# Work to complete:
Could you set down exactly the lines in the records below between the line holding "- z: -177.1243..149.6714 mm" and the line holding "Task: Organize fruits", inclusive?

# Provided data:
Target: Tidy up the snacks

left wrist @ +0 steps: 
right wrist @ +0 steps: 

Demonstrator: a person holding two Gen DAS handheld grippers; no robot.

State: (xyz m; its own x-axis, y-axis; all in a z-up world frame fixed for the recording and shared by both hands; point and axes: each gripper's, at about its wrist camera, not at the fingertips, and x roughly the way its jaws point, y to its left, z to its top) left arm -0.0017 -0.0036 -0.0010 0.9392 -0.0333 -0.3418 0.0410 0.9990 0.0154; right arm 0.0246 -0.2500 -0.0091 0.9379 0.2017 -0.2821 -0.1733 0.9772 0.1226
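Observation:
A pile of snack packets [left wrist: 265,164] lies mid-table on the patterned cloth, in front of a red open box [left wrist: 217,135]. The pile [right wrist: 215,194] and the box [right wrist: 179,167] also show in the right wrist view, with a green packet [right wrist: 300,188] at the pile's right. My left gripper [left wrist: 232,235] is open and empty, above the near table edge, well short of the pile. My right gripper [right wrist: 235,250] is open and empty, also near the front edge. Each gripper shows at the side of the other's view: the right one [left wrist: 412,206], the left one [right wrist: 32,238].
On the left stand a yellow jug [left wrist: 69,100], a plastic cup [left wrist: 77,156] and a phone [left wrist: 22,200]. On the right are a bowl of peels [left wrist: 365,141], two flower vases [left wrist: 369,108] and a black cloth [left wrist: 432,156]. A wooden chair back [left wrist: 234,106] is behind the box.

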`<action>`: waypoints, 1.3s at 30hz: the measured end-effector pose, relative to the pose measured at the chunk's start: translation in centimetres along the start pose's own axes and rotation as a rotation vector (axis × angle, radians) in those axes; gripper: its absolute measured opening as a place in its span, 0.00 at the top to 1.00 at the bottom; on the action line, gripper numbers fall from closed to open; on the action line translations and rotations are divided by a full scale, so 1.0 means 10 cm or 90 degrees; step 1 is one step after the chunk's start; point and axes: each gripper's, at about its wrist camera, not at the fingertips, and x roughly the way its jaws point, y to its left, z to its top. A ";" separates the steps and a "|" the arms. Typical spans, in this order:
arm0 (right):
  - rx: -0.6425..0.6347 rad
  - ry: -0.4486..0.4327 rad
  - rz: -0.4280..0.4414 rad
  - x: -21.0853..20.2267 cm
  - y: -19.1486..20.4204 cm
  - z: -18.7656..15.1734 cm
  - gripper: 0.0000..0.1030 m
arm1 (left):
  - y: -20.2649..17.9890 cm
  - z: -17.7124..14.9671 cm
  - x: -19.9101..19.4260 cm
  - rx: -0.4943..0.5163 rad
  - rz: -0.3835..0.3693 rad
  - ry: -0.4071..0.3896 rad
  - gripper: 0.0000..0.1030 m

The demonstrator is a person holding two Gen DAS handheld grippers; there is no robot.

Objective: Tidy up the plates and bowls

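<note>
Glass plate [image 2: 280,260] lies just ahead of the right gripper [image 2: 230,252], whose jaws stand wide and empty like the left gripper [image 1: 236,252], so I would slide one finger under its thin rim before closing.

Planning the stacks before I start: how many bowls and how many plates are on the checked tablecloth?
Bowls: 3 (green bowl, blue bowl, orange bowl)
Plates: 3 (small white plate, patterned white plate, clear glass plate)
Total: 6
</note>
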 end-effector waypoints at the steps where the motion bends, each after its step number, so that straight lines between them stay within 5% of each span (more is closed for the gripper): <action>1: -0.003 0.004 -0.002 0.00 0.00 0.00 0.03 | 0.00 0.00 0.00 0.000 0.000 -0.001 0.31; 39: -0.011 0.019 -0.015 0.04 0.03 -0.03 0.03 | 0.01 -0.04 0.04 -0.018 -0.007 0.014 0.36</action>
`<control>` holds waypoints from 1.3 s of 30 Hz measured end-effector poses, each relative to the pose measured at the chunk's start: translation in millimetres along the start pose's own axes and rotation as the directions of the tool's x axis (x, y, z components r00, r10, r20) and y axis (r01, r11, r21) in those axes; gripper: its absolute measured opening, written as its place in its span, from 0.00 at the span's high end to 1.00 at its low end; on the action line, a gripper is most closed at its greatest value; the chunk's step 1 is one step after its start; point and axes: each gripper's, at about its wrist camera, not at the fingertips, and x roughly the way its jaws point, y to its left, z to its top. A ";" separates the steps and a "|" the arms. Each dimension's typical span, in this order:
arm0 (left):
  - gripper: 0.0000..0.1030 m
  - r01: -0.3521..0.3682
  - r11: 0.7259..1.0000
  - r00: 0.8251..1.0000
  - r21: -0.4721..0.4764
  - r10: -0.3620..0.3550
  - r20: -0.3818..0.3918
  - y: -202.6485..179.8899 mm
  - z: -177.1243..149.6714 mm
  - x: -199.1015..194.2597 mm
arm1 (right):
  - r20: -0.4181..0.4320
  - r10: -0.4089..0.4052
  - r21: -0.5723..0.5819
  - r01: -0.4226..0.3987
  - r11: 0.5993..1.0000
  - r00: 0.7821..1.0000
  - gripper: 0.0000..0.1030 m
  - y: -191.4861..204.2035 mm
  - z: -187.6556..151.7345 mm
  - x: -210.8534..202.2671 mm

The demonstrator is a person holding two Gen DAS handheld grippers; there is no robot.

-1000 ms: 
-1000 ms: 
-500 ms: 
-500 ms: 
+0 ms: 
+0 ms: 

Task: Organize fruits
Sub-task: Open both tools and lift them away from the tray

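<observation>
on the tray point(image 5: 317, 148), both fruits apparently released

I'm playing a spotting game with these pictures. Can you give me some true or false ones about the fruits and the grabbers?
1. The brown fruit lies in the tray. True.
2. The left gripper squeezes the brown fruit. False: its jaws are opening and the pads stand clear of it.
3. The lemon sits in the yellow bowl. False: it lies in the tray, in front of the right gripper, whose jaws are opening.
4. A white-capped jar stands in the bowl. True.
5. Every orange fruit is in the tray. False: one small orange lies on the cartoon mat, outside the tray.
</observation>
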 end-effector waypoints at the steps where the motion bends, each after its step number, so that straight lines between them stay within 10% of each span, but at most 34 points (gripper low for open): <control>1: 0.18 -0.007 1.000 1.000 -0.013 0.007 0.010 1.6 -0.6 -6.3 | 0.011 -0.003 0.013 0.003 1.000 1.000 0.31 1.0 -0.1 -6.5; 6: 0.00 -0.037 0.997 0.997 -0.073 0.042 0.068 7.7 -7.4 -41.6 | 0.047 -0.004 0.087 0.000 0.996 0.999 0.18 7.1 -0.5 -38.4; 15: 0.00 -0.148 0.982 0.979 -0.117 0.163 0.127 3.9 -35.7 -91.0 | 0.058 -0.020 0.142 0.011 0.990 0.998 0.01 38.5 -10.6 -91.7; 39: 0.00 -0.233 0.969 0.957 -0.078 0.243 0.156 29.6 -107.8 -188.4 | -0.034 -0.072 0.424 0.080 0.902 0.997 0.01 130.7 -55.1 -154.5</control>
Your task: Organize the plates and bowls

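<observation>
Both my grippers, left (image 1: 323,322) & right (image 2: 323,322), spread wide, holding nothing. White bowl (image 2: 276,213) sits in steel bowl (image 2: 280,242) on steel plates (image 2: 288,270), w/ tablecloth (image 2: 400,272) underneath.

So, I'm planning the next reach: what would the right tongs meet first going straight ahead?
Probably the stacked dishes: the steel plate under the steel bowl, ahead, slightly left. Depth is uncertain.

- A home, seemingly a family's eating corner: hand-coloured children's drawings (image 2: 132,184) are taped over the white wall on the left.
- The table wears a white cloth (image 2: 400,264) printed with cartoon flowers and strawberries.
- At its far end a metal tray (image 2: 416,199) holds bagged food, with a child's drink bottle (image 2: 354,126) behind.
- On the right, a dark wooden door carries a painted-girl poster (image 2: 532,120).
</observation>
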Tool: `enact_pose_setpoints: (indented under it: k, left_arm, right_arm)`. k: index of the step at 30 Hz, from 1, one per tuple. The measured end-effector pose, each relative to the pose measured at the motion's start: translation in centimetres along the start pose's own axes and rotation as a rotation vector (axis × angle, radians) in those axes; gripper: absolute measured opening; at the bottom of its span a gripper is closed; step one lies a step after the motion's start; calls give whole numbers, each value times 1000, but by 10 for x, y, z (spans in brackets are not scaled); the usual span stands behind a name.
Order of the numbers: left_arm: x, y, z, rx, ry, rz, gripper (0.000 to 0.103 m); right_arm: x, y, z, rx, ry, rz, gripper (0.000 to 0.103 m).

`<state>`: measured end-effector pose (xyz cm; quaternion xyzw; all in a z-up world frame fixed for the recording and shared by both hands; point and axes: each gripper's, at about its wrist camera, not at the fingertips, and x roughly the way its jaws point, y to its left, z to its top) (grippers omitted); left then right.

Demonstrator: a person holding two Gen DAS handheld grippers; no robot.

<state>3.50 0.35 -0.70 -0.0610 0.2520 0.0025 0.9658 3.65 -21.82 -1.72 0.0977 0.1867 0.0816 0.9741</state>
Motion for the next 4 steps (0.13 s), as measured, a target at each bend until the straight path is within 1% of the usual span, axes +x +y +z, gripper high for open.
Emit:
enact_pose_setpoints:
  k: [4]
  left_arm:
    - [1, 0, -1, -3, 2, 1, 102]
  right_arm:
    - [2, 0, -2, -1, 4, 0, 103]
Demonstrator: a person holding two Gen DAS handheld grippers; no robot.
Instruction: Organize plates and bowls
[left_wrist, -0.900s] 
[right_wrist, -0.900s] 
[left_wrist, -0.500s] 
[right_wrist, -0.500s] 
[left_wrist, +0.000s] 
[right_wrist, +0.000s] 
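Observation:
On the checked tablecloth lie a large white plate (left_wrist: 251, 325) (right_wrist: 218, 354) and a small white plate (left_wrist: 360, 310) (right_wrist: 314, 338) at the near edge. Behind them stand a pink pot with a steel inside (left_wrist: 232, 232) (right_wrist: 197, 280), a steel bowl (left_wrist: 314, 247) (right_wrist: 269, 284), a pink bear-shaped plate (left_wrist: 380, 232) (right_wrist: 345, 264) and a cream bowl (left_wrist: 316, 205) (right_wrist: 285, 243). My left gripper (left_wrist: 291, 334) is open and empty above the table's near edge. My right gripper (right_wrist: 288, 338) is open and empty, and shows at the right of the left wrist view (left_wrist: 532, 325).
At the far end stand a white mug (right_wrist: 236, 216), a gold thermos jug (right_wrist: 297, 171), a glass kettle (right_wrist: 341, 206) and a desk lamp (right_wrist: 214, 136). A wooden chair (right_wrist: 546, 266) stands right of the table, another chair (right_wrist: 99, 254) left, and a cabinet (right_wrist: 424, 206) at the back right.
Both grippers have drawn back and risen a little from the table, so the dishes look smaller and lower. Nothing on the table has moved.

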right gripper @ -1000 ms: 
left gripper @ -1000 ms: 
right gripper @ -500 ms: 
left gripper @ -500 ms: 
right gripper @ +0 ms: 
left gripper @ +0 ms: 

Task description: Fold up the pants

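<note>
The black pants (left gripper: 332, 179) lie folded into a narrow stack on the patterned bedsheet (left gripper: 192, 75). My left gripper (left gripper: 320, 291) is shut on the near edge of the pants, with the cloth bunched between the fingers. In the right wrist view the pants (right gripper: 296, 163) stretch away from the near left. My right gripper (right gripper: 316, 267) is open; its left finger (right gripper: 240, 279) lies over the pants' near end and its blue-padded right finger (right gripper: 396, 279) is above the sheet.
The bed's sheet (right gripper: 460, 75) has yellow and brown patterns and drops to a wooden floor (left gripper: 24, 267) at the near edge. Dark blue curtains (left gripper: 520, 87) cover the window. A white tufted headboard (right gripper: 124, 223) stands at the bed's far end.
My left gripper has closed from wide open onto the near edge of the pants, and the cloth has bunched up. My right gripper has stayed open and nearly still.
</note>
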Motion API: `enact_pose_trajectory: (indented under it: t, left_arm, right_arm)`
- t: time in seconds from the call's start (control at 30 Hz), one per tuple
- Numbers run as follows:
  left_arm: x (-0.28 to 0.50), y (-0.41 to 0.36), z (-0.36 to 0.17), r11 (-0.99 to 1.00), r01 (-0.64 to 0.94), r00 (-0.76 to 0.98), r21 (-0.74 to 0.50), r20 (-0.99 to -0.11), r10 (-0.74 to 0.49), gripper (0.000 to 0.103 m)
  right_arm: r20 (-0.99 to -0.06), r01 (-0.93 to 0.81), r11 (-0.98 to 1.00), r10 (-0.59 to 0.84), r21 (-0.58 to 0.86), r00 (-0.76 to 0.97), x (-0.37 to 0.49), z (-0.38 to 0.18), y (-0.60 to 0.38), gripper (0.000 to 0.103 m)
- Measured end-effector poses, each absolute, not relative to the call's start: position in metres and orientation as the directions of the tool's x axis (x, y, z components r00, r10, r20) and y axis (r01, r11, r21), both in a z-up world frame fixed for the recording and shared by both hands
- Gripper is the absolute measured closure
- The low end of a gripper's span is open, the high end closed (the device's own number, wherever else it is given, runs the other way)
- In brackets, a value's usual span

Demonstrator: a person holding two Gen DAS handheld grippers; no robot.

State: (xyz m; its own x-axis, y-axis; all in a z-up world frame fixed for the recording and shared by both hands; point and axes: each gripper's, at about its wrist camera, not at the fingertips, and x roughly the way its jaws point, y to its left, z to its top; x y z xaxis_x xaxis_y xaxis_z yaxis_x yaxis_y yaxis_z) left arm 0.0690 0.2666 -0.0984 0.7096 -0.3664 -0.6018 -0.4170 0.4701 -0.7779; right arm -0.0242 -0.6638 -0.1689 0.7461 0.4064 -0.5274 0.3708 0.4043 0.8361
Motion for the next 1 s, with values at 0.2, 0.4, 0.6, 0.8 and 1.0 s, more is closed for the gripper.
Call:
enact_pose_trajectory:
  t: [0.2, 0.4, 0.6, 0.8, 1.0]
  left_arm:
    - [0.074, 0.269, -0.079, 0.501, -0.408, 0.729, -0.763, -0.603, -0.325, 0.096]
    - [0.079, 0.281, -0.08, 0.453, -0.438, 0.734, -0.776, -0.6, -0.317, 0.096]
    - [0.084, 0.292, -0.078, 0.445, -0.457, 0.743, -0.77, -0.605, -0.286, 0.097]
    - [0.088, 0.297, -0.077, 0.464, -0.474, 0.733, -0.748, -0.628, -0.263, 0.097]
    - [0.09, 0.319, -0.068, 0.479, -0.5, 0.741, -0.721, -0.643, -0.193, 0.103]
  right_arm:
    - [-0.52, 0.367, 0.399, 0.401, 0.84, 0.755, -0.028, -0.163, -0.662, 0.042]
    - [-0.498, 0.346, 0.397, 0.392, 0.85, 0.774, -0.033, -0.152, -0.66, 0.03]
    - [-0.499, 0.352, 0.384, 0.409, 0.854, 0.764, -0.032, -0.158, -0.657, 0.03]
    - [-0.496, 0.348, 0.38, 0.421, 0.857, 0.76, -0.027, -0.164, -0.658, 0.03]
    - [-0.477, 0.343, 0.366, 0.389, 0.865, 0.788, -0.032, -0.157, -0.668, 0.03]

# Solution for this task:
  - z: -177.1243..149.6714 mm
  - x: -199.1015..194.2597 mm
arm1 (right):
  - r20: -0.4181..0.4320
  - r10: -0.4089..0.4052
  - r21: -0.5723..0.5819
  - r01: -0.4226..0.3987
  - r11: 0.5993..1.0000
  - r00: 0.7821..1.0000
  - gripper: 0.0000..0.1030 m
  - y: -191.4861..204.2035 mm
  - z: -187.6556..151.7345 mm
  - x: -210.8534..202.2671 mm

The demonstrator is a person holding two Gen DAS handheld grippers; there is no robot.

-1000 ms: 
-1000 ms: 
-500 ms: 
-500 ms: 
+0 ms: 
+0 ms: 

Task: Organize fruits

The response to the exercise is now finished.